THE TASK – The data that follows must be transcribed in full and exactly, minus the pictures.

RECORDS FOR THIS EXERCISE –

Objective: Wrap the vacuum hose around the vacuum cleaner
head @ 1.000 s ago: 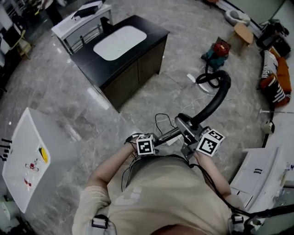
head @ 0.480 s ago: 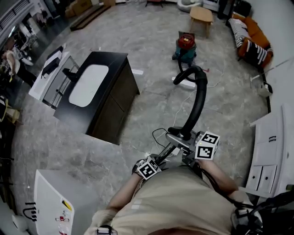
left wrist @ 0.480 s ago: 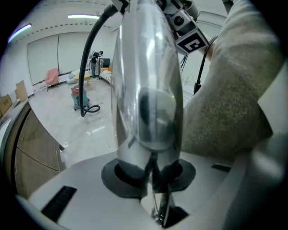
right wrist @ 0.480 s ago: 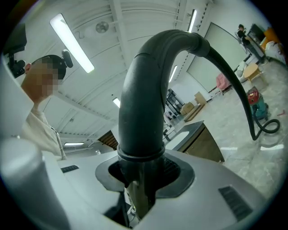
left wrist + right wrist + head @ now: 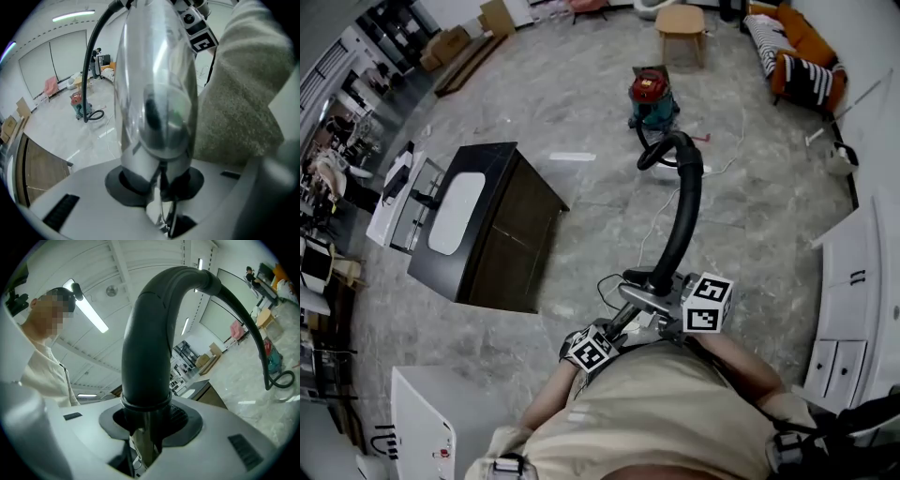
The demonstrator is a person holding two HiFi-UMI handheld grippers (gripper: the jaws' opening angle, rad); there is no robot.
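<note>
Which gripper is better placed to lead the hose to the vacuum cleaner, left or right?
Probably the right gripper: it is shut on the black hose handle, from which the hose runs to the vacuum cleaner. The left gripper clamps the metal wand beside the torso.

The vacuum cleaner (image 5: 652, 97), a squat canister with a red top and teal body, stands upright on the floor in the upper middle of the head view. The black vacuum hose (image 5: 684, 216) forms a small loop just beside the canister. It then runs down the frame as a thick curved section to a silver wand (image 5: 636, 300) at lower centre, with no turn of it wrapped round the canister.
</note>
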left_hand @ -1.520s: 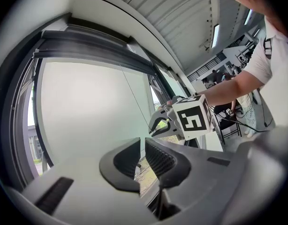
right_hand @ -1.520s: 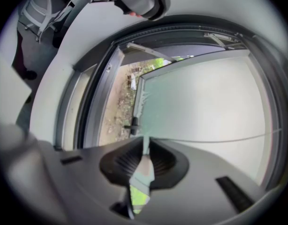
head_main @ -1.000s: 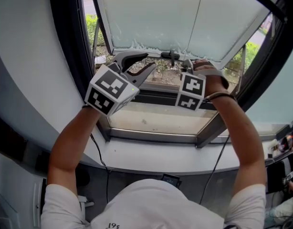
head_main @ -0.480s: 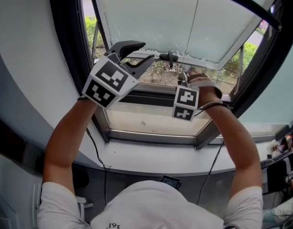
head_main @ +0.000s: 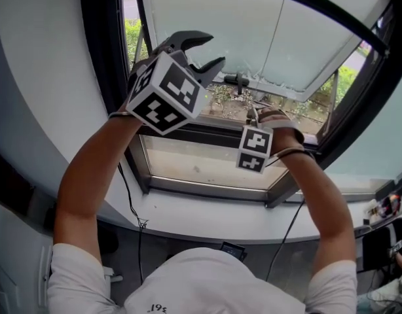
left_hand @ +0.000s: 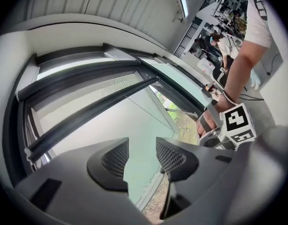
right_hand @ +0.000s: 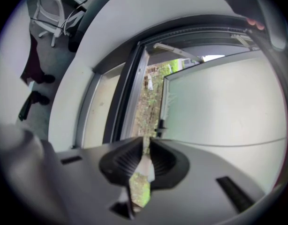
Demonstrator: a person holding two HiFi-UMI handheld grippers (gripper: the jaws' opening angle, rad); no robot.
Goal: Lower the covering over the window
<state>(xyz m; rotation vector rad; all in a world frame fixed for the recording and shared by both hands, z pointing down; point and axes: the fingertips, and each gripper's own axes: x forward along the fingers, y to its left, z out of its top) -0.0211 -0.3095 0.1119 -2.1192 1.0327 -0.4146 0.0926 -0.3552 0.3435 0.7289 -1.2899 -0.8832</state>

OUTPUT OF THE TASK –
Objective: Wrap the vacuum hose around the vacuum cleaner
head @ 1.000 s ago: 
head @ 0.480 s ago: 
left wrist @ 0.480 s ago: 
right wrist @ 0.480 s ago: 
left wrist + right wrist + head @ now: 
The demonstrator is a person holding two HiFi-UMI handheld grippers (gripper: the jaws' opening angle, rad); there is no robot.
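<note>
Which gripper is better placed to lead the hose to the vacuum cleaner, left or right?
Probably the right gripper: it is shut on the black hose handle, from which the hose runs to the vacuum cleaner. The left gripper clamps the metal wand beside the torso.

The vacuum cleaner (image 5: 652, 97), a squat canister with a red top and teal body, stands upright on the floor in the upper middle of the head view. The black vacuum hose (image 5: 684, 216) forms a small loop just beside the canister. It then runs down the frame as a thick curved section to a silver wand (image 5: 636, 300) at lower centre, with no turn of it wrapped round the canister.
</note>
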left_hand @ -1.520s: 
right_hand @ -1.520s: 
head_main @ -1.000s: 
head_main @ -0.480s: 
head_main @ +0.000s: 
left_hand @ +0.000s: 
right_hand @ +0.000s: 
Demonstrator: a person holding two HiFi-UMI handheld grippers (gripper: the jaws' opening angle, rad); no robot.
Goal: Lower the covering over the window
<state>(xyz m; rotation vector rad; all in a world frame fixed for the recording and shared by both hands, z pointing down; point and axes: the fingertips, and each gripper's own axes: x forward along the fingers, y to its left, z out of its top) -0.0211 -0.3095 0.1119 -2.1192 1.0327 -0.4146 0.0926 -0.3552 0.3435 0.7289 -1.2899 -0.8832</state>

That's the answer, with nothing more to add.